FDC Houston Religious Programs

Sep, 19 11 Post by: admin | No Comments

Religious Programs

FDC Houston enjoys and respects much religious diversity in our population. In addition to the Staff Chaplains and contract staff, a large number of volunteers facilitate religious programs. Religious services are provided on each unit. There is a schedule in each unit which indicates religious services, programs, and activities. All religious services/programs are open to all inmates, without regard to race, color, nationality, or creed. Ordinarily, when the nature of the service or practice (e.g. religious fasts, wearing of head-wear, work proscription, ceremonial meals) indicates a need for such a limitation, only those inmates whose religious preference is appropriate will be allowed to participate. If you feel that your faith group is not represented on the chapel schedule, you can write a cop-out (request to staff) or visit the Chaplains to discuss your needs. The chapel schedule is designed to meet the needs of the inmate population.

Religious Accommodation and Limitations

All teachings must be religious in nature
No anti-government rhetoric
No support for religious or political radicalization
No support for violence
No preaching or teaching in foreign languages (except sacred language studies)
No profanity or cursing
No discrimination based on race, gender, color, or national origin
No disparaging of other religions, their sacred books, beliefs or practices
No language or behavior that could reasonably be construed as a threat to the safety, security, or orderly running of the institution
All religious service providers, including staff, contractors, and volunteers will be held to the same standard operating procedures. Violation of these procedures may result in a temporary or permanent restriction of group activities in the chapel.

Religious Diets

Certain religious traditions require dietary restrictions as part of their practice. In an effort to accommodate the variety of traditions, the Bureau of Prisons has instituted a menu of certified processed foods called the Religious Diet. The Religious Diet Program is a religiously motivated diet program. It will not be approved for any inmate based on medical motivation or simple dietary preference. Inmates wishing to be placed on the Religious Diet Program will notify a Chaplain. Those inmates who can demonstrate their religious beliefs mandate dietary restrictions which cannot be met through selective use of mainline menus can apply for a Religious Diet. Inmates participating in the Religious Diet observed eating from the mainline will be removed for up to 30 days. In addition, those who purchase and/or consume non-certified foods from the Commissary may also be removed for up to 30 days.
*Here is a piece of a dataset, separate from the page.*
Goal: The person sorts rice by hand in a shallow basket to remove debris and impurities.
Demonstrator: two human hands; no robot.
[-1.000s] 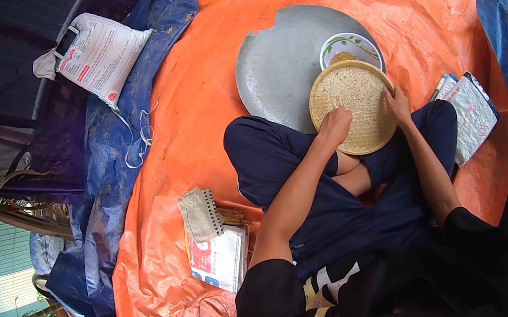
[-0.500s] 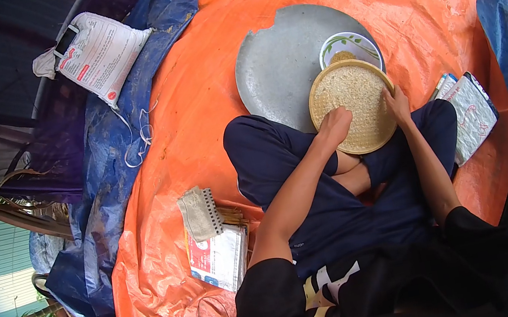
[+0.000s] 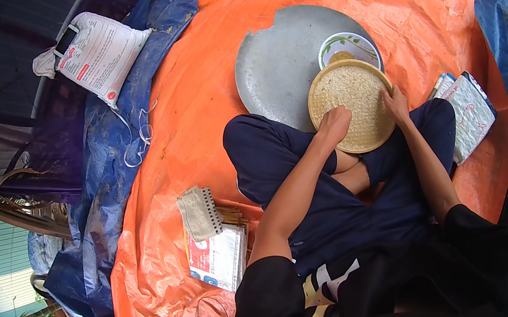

Religious Head Wear and Property

Inmates who are members of such religious groups are authorized to wear the religious headwear of their faith group of record. For some, the headwear may be restricted to be worn during appropriate religious services. For others, their headwear use may be unrestricted. Religious insignia, such as necklaces, medallions, medals, buttons and jewelry may not be worn with public display. It should be worn inside your shirt. Such items can be openly worn during appropriate religious services. Personal religious property may not be received from home. You may purchase personal religious property with the assistance of a Chaplain via a Special Purchase Order.

Religious Leaders and Volunteer Visits

Religious leaders who have a ministerial relationship with an inmate may arrange for pastoral visits. Request for pastoral visits need to be made in writing by the religious leader on a letter-head from the organization within which the leader holds religious credentials. Visits are held in the inmate visiting room on Tuesdays and Wednesdays between 8:00 a.m. and 3:00 p.m. There should be a correlation between the religious leader’s faith and the inmate’s religious preference of record.


Should there be an outside emergency, your family should contact the institution. It is important the caller provide information to verify the emergency, for example, the name of a funeral home, hospital, or police agency. Upon verification of the information, the Chaplain, if present, will inform you of the nature of the emergency and assist you in making an emergency phone call. The Chaplains are authorized to assist you with an emergency phone call during a personal emergency.